- [DIRECTIONS]
Repeat word for word the opening stretch of the entries, from the first line through the line containing "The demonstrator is".

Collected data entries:
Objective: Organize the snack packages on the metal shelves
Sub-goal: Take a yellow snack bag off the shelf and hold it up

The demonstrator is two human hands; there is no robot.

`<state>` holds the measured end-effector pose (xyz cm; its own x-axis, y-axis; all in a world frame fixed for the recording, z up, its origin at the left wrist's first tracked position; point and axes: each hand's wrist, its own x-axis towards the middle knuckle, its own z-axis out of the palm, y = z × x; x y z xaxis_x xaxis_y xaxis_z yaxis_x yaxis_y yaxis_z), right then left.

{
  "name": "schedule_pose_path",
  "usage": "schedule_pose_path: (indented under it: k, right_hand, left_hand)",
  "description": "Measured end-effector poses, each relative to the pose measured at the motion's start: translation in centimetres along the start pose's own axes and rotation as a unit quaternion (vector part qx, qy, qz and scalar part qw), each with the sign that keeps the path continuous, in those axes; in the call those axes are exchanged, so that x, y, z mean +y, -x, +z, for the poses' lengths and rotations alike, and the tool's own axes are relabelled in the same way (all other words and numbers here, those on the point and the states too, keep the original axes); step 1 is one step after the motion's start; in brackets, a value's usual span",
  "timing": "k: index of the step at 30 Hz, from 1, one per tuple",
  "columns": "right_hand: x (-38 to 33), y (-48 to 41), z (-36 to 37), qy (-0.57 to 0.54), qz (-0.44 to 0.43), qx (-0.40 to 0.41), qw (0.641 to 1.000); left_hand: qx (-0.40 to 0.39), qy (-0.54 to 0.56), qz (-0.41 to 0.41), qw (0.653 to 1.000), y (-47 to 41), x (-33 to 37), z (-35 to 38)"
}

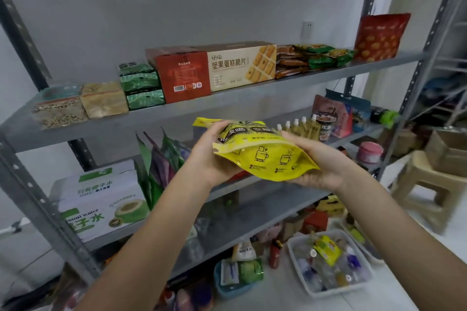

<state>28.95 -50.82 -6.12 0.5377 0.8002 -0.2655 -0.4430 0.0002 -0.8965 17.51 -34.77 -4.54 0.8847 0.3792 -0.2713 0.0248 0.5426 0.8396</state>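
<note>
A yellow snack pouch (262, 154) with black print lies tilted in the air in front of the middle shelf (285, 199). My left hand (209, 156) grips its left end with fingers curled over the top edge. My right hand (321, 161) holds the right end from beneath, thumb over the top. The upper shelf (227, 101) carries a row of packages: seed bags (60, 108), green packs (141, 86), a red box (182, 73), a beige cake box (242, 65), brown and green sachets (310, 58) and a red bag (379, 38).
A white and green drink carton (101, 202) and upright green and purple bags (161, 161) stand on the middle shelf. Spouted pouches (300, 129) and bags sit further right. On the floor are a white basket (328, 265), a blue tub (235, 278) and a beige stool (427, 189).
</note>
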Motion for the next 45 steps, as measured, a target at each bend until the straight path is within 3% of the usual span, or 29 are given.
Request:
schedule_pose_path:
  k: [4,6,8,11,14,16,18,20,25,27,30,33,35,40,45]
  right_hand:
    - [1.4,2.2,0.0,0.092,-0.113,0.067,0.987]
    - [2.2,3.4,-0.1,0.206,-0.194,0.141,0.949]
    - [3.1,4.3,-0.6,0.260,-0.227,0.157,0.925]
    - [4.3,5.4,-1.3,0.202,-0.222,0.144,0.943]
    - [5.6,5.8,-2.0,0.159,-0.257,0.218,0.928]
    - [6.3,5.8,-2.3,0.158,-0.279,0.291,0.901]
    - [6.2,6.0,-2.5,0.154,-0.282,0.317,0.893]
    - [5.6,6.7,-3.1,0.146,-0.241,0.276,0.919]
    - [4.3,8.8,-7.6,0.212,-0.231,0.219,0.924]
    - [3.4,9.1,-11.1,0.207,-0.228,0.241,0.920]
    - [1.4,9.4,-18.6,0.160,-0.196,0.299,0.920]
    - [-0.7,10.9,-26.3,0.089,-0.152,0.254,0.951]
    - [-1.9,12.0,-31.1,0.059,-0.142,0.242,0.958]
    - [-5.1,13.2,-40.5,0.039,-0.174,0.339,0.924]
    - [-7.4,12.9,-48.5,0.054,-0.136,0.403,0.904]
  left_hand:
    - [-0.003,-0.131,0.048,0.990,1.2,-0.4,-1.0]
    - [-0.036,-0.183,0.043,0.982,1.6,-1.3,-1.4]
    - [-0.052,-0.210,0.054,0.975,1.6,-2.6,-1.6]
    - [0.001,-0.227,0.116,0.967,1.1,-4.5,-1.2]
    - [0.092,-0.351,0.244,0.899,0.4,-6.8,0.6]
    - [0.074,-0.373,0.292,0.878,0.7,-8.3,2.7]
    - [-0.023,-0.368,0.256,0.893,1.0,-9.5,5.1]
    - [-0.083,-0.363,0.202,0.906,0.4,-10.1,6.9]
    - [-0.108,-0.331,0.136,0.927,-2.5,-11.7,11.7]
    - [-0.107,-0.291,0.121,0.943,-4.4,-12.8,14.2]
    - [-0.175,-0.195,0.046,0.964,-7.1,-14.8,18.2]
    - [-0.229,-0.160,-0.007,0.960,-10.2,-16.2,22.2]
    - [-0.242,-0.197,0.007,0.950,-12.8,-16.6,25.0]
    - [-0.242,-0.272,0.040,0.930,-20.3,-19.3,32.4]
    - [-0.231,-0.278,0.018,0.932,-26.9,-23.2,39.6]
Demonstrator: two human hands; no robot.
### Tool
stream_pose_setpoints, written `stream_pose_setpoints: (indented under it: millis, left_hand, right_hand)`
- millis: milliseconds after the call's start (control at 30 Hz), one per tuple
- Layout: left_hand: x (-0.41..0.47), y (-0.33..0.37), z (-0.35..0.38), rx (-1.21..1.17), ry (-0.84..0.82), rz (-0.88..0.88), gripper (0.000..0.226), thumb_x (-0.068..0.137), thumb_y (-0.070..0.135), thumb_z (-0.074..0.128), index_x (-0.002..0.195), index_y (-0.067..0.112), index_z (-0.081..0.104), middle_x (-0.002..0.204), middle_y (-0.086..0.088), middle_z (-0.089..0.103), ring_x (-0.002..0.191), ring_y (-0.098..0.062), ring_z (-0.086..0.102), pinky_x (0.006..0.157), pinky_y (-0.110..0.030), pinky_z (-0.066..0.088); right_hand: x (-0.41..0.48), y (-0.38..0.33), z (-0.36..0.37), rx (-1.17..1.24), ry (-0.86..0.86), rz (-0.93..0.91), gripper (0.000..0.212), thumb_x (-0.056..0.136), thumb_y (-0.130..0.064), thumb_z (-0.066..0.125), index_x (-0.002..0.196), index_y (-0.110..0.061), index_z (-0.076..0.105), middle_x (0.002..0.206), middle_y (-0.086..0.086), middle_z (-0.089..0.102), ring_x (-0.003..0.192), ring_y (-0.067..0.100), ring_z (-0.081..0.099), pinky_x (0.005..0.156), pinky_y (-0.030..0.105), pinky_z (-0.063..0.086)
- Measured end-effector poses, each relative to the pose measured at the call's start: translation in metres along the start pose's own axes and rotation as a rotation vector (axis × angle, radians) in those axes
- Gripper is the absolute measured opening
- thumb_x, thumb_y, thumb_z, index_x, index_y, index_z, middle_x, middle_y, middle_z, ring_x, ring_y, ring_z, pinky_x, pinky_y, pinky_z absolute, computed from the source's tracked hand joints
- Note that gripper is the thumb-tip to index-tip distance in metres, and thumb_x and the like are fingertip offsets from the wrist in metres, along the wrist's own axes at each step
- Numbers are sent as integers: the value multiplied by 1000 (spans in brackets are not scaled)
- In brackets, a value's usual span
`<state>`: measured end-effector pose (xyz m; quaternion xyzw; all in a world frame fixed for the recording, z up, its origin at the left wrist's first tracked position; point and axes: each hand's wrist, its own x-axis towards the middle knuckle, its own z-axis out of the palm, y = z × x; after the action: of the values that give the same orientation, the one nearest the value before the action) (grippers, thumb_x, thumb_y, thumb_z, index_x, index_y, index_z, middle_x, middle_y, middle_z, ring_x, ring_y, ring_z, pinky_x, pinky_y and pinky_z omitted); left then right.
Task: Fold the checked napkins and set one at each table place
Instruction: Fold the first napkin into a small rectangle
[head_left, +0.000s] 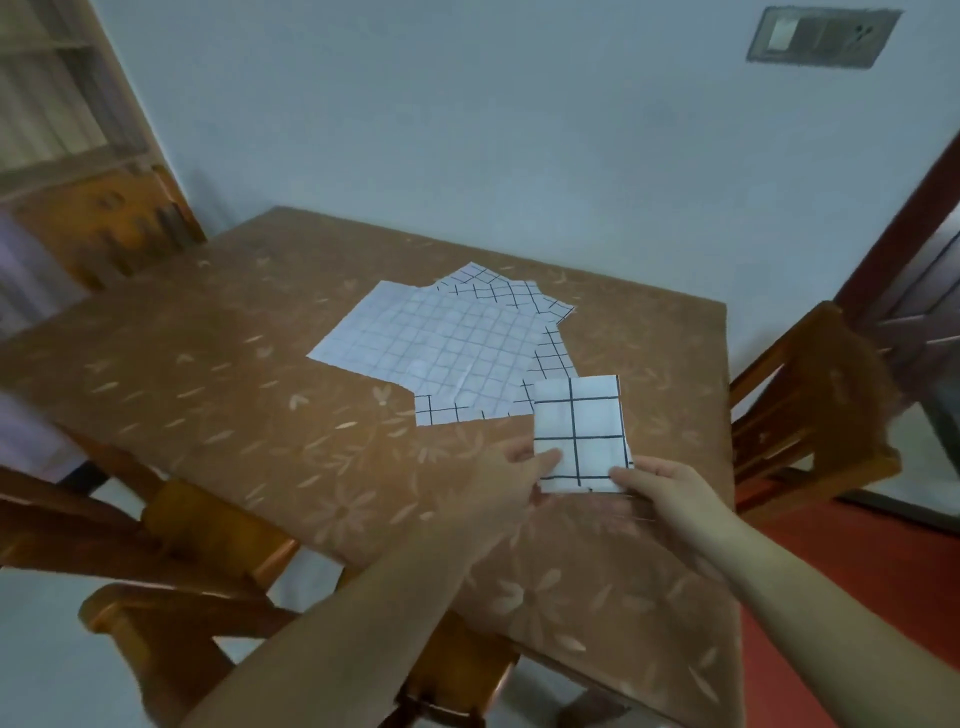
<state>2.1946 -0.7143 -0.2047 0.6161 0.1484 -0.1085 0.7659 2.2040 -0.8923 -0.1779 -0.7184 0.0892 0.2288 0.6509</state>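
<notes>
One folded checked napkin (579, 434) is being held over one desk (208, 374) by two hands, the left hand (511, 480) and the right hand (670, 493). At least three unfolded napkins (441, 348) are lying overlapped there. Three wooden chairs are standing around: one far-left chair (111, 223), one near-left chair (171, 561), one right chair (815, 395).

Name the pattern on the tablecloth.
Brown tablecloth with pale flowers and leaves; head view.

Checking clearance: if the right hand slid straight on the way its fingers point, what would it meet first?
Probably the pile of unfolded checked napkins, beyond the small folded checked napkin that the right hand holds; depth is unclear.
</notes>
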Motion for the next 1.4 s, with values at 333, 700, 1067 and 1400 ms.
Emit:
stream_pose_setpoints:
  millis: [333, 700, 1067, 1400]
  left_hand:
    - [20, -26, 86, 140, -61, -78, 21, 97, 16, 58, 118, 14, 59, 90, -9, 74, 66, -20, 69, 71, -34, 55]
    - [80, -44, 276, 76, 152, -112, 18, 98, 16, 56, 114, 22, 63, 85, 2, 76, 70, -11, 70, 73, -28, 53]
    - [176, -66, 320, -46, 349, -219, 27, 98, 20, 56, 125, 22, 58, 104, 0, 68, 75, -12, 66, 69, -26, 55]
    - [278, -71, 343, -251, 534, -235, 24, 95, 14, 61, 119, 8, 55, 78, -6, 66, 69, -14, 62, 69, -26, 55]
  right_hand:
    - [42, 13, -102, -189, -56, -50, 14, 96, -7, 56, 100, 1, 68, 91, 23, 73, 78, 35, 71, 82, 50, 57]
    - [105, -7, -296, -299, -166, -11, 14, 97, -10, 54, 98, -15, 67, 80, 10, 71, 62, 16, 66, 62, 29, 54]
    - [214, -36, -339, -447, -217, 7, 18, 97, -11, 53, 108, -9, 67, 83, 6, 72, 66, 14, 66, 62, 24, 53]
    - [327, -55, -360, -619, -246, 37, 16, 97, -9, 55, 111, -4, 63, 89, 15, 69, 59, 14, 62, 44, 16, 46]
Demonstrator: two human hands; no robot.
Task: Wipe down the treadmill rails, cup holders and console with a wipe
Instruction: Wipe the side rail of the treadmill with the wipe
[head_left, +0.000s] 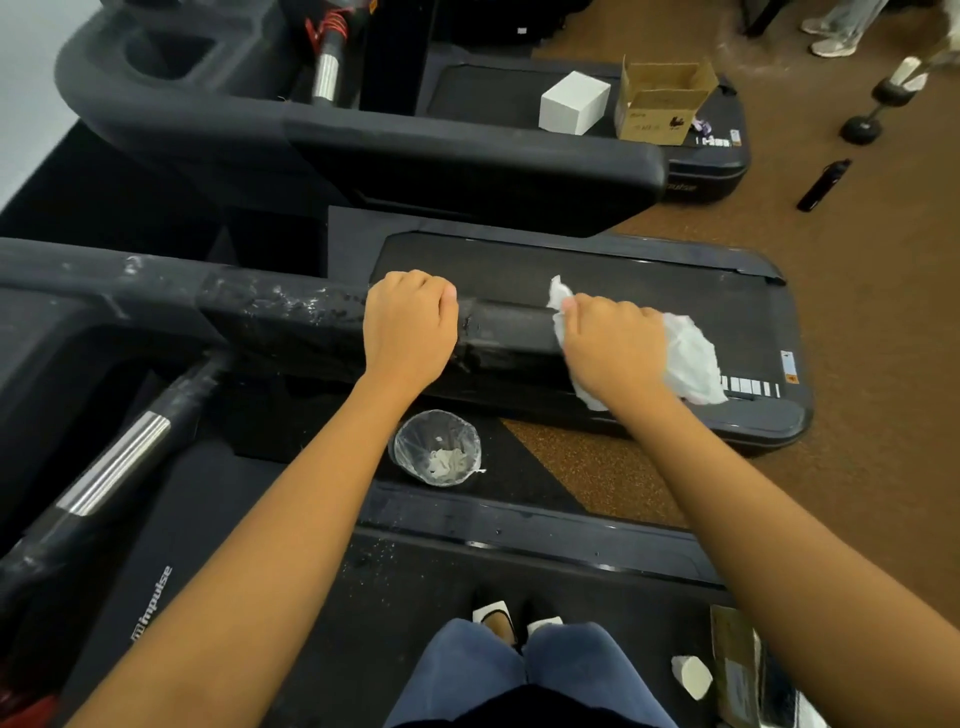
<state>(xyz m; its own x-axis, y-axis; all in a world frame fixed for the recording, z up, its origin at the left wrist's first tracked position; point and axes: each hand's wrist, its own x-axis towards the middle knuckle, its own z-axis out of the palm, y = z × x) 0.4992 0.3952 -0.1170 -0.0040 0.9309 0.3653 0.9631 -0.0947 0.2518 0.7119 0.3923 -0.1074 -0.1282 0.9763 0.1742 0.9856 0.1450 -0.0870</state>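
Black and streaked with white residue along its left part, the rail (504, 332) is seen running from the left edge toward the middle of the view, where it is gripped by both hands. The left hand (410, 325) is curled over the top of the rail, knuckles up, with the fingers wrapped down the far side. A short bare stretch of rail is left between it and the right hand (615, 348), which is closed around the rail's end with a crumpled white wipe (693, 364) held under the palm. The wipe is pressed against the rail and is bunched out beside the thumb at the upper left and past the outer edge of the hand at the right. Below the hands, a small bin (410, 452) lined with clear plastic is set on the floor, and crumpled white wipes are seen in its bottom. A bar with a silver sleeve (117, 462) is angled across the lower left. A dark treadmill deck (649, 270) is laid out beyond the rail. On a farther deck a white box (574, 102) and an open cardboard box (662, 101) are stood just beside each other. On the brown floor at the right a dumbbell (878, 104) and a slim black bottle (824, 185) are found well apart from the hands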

- [ANSWER TO THE EXERCISE]
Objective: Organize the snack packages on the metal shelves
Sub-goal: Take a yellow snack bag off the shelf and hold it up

The demonstrator is two human hands; there is no robot.

Here the output is complete.